It’s no coincidence that Australia’s two oldest shopping centres are two of the three top trading retail properties in the land.
Melbourne’s Chadstone shopping centre will chalk up 50 years trading in October of this year.
The Melbourne shopping icon opened on October 3, 1960, as part of an ambitious strategy by The Myer Emporium to take its department stores into expanding suburban catchments.
For most of its history, Chadstone has been the benchmark for the shopping centre industry in Australia and it is celebrating its 50th year as the nation’s top centre in floorspace and sales.
Chadstone and Chermside shopping centre, the Brisbane northern suburbs centre that is now part of the Westfield property portfolio, both opened in 1960 as the first of the American-style shopping malls in Australia.
Both were opened by the Myer Emporium, although Chermside was a redevelopment of a May 1957 project by Allan & Stark of a department store and small arcade of 12 shops.
The two landmark centres have prospered over five decades and are today the two largest centres in terms of retail floorspace and two of the top three for sales after recent extensions.
Chadstone was the first shopping centre in Australia to top the $1 billion mark in annual sales in December 2007.
The feat followed an extension and upgrade to the complex that was part of a staged $280 million redevelopment.
Chadstone’s sales slipped back to $957 million in 2008 while the redevelopment works continued but with the completion of the upgrade late last year, sales had bounced back to more than $1 billion for 2009.
The Chadstone redevelopment increased the centre’s retail floorspace to 170,000sqm.
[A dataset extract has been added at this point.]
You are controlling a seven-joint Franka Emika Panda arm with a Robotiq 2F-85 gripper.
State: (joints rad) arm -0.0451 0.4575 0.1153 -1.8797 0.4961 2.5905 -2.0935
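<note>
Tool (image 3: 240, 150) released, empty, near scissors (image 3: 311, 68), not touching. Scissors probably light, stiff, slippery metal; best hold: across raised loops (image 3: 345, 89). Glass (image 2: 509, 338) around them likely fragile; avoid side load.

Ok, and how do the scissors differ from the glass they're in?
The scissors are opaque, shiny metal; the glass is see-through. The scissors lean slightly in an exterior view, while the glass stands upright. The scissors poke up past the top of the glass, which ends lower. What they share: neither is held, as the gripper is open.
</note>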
A substantial upgrade of the Westfield Chermside centre that increased retail floorspace by around 20,000sqm to 144,363sqm made the Brisbane landmark the second biggest complex in Australia.
The increase in floorspace and additional tenants recruited to the centre saw Chermside’s annual sales hit $801 million in 2009, up from $706 million 18 months earlier.
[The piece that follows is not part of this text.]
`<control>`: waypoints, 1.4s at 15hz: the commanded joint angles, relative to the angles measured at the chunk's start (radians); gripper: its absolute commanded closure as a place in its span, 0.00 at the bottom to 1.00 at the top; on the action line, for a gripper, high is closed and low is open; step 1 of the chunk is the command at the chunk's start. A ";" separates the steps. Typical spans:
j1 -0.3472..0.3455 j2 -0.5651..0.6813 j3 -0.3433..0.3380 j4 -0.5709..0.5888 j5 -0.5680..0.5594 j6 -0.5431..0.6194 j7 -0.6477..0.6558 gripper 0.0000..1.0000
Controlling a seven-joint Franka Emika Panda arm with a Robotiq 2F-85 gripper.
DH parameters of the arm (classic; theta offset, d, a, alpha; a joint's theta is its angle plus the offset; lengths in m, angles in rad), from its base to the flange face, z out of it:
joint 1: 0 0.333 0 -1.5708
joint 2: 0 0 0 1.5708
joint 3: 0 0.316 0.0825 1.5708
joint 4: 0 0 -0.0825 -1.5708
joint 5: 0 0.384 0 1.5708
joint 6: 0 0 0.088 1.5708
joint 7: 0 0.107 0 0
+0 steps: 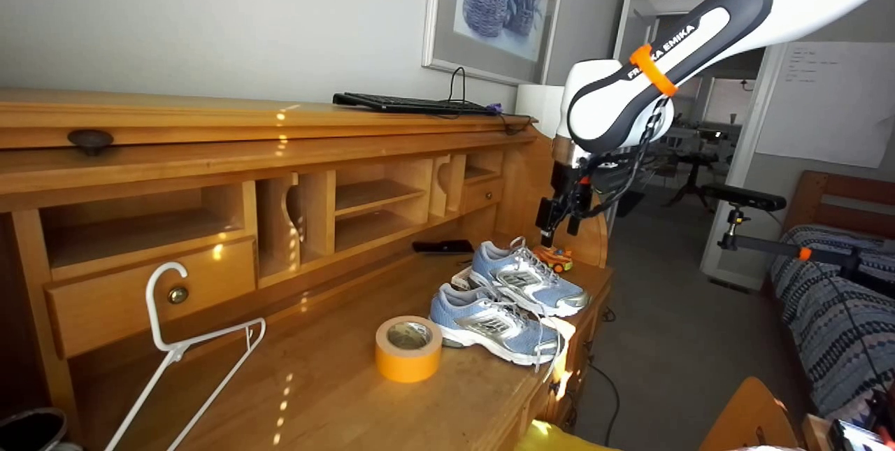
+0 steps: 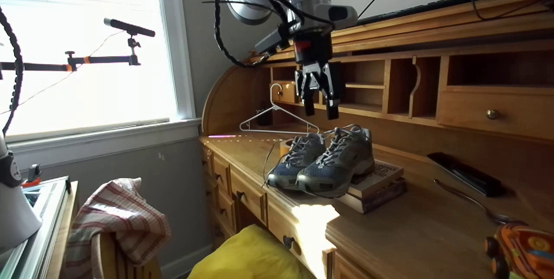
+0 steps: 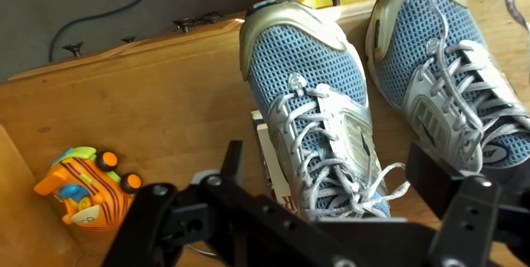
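Gripper (image 2: 320, 111) spread wide above running shoes (image 3: 308, 80)

The Franka arm (image 1: 706, 31) slopes down from an upper corner of an exterior view, bends near its lower end, and hangs its gripper almost straight down over the bench (image 1: 314, 381). Its two black fingers (image 3: 235, 160) stand well apart, their tips above the shoes, with a gap showing beneath them in an exterior view. In the wrist view, the tied laces (image 3: 357, 196) of the nearer shoe fall between them. Both blue-and-silver shoes sit side by side, toes at the bench's front edge. That nearer shoe partly covers stacked books (image 2: 381, 175); whether it rests on them I cannot tell. An orange tape roll (image 1: 407, 367) lies flat just beside its mate. Close to the side panel (image 3: 29, 209) at an end of the bench is an orange toy vehicle (image 3: 97, 188); toward the opposite end is a white hanger (image 1: 176, 351). A black keyboard (image 1: 412, 103) lies on the upper ledge (image 1: 210, 101).
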 commanded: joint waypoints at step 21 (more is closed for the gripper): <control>0.028 0.178 0.028 0.116 0.001 0.102 0.077 1.00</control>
On the Top 20 list for shopping centre sales, Chermside leapfrogged Warringah Mall in Sydney and both Westfield Southland and Highpoint in Melbourne in 2009.
The centre that split Chadstone and Chermside in sales generation was Westfield Bondi Junction, which is the first Westfield centre in Australia to top $1 billion in sales.
Bondi Junction’s feat in 2009 is impressive as the centre has added around $100 million in sales in the past 18 months without any additional floorspace or upgrade.
Bondi Junction is only the eighth largest centre in the nation at 127,488sqm but it has the second highest number of retail tenancies with 508, compared to Chadstone with the most at 530, Westfield Parramatta with 492 and Chermside with 408.
Just as Chadstone under the ownership of the Gandel Group and Colonial First State has been an innovator in new retail concepts within the mall environment, most recently with a high street offer and luxury goods precinct, Bondi Junction has been an innovation testbed for Wesfield since it opened in 2004.
Bondi Junction has used technology to enhance customer service with valet parking and concierge bag delivery to a shopper’s car and installed the first digital spectacular screen for large format digital advertising.
However, the centre’s sales increases have largely been driven by a remix of tenancies, effective marketing and possibly the attraction of some Sydney city shoppers avoiding the disruption of CBD redevelopment works.

While Chadstone would be expected to increase its sales further this year, Bondi Junction could possibly do well to maintain or just marginally improve on its turnover.
There is currently around $70 million difference in annual sales between Chadstone and Bondi Junction and then $200 million back to the third biggest revenue generator, Chermside on $801 million.
In the Top 20 centres by sales turnover, Westfield has 12 shopping centres, including three in the top five rankings, Bondi Junction, Chermside and Southland with $788.4 million in sales.
The other Westfield centres in the Top 20 are Marion ($766 million), Doncaster ($728 million), Miranda ($723 million), Parramatta ($718 million), Carindale ($700 million) and Fountain Gate ($700 million), Hornsby, Penrith and Garden City.
AMP Capital has four in the Top 20, Warringah Mall ($771 million), Knox City ($738 million), Macquarie Centre and Garden City Booragoon, while GPT has two, Highpoint ($784 million) and Erina Fair. QIC has Castle Towers while Chadstone is the only CFS/Gandel complex ranked in the Top 20 on sales.